— WORK TO BE COMPLETED —
Reproduce the entries shown below only from the line with "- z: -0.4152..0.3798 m" down to the line with "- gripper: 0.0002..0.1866", keeping both end lines and copying each one exactly.

* * * * * * *

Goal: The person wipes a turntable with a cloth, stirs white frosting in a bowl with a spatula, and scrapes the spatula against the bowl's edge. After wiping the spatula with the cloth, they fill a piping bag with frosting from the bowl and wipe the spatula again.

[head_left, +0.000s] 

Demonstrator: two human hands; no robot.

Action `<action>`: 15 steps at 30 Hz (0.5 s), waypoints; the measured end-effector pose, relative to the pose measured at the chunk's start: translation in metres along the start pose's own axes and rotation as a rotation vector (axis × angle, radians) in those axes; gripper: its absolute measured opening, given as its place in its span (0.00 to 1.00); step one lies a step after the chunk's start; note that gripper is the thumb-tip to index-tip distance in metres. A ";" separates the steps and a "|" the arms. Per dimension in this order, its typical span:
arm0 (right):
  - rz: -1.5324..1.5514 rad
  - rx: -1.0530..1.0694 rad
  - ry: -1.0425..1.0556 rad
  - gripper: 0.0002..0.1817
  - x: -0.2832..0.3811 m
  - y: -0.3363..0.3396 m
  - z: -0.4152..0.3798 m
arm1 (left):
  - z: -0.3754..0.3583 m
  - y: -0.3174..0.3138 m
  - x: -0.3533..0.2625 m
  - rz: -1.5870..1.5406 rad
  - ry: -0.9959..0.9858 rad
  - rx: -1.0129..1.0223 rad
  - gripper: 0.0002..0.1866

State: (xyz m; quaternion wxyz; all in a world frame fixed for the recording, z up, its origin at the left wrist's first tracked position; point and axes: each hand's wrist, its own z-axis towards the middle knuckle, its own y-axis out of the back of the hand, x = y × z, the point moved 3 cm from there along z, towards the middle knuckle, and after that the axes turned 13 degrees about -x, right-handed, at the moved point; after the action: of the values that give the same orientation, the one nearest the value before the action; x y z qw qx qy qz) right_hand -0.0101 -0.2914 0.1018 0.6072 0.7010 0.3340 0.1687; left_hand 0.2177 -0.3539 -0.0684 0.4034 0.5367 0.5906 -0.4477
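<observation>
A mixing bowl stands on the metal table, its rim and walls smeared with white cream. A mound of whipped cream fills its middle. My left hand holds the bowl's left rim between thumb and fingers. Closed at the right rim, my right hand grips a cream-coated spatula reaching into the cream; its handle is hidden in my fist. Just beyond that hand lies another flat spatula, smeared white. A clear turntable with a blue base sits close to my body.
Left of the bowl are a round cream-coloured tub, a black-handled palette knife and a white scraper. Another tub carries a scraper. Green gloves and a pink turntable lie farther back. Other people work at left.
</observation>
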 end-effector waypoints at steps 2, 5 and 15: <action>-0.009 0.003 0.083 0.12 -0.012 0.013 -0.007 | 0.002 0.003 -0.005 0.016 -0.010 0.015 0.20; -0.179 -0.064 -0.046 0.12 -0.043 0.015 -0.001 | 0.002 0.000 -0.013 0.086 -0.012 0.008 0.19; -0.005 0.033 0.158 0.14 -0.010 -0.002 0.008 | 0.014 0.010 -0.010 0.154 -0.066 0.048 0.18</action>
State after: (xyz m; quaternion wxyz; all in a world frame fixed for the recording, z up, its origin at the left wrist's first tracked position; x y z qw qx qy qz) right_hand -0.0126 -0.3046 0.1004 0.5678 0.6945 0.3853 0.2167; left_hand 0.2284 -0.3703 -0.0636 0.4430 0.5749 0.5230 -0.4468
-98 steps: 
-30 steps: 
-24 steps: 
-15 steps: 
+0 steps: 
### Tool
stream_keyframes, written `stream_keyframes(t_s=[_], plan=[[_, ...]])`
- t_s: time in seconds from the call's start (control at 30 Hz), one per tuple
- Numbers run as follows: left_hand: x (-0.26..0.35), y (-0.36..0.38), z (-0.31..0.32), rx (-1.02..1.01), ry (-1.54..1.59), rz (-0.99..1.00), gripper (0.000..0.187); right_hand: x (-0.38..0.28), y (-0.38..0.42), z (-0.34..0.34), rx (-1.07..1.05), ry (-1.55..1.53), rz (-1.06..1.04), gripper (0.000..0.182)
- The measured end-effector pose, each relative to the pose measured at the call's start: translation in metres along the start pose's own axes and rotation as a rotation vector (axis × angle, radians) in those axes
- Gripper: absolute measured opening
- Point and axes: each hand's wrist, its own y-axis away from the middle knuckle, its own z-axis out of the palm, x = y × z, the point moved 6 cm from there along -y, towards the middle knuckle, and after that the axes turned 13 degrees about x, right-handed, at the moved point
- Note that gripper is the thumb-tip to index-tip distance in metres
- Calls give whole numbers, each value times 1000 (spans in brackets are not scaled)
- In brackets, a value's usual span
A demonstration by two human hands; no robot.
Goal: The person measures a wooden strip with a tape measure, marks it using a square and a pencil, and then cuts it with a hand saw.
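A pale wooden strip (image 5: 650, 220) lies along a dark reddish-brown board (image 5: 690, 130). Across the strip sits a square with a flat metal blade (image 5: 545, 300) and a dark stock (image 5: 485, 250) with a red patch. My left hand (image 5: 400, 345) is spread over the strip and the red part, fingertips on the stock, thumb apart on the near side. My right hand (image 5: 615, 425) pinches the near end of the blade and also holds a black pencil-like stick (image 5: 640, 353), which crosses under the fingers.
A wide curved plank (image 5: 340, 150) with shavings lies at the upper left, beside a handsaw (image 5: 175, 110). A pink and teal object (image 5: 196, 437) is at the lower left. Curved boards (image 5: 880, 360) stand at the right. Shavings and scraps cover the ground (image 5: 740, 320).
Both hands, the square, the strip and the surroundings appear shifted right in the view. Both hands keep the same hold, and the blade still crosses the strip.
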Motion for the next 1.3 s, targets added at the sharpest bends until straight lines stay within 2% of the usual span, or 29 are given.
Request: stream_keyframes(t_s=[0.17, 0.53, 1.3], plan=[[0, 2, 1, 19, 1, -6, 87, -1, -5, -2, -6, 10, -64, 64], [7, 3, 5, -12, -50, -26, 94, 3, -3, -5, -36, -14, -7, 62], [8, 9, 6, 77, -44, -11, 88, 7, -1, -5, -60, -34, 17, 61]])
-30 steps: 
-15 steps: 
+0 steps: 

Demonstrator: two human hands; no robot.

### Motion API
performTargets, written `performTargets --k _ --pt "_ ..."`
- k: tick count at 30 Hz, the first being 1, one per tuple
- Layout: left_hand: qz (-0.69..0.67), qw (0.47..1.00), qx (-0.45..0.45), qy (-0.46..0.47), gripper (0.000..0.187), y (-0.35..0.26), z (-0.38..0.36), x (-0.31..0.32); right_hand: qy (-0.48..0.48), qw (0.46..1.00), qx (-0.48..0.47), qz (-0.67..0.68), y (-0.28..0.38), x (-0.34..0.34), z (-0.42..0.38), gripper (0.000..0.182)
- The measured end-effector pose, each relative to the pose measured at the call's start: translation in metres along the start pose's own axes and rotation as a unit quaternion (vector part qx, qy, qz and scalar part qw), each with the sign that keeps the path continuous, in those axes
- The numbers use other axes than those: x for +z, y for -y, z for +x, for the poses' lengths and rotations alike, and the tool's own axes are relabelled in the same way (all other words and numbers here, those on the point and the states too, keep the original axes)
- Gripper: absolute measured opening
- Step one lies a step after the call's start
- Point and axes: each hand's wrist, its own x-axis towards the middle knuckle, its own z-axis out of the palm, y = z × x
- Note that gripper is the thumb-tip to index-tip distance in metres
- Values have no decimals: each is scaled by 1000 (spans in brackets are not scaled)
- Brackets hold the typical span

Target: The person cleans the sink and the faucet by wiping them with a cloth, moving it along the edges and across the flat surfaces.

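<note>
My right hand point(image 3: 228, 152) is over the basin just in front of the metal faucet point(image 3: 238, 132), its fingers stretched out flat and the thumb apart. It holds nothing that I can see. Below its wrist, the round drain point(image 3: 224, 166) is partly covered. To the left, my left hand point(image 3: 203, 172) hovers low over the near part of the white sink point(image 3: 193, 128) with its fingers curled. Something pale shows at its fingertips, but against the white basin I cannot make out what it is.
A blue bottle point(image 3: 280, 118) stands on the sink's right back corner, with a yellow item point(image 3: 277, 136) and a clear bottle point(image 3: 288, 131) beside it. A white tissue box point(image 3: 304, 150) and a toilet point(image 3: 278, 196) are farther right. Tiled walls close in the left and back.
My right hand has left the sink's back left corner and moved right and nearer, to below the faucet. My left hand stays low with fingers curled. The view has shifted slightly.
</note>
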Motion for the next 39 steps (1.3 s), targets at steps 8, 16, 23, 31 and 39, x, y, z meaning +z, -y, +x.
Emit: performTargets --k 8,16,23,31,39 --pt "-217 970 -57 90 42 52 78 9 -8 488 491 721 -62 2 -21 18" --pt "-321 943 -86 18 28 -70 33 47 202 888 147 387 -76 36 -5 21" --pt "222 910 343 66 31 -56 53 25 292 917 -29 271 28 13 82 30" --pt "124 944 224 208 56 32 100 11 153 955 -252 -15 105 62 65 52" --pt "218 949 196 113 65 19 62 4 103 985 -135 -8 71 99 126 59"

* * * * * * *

— REPLY —
  - z: -0.4152..0.3798 m
arm1 (left):
  - z: -0.3754..0.3583 m
  - y: -0.3174..0.3138 m
  - x: -0.3533..0.2625 m
  - rz: -1.5870..1.5406 rad
  - ry: -0.9959..0.9858 rad
  - rx: -1.0129..1.0223 rad
  - gripper: 0.0002..0.1866

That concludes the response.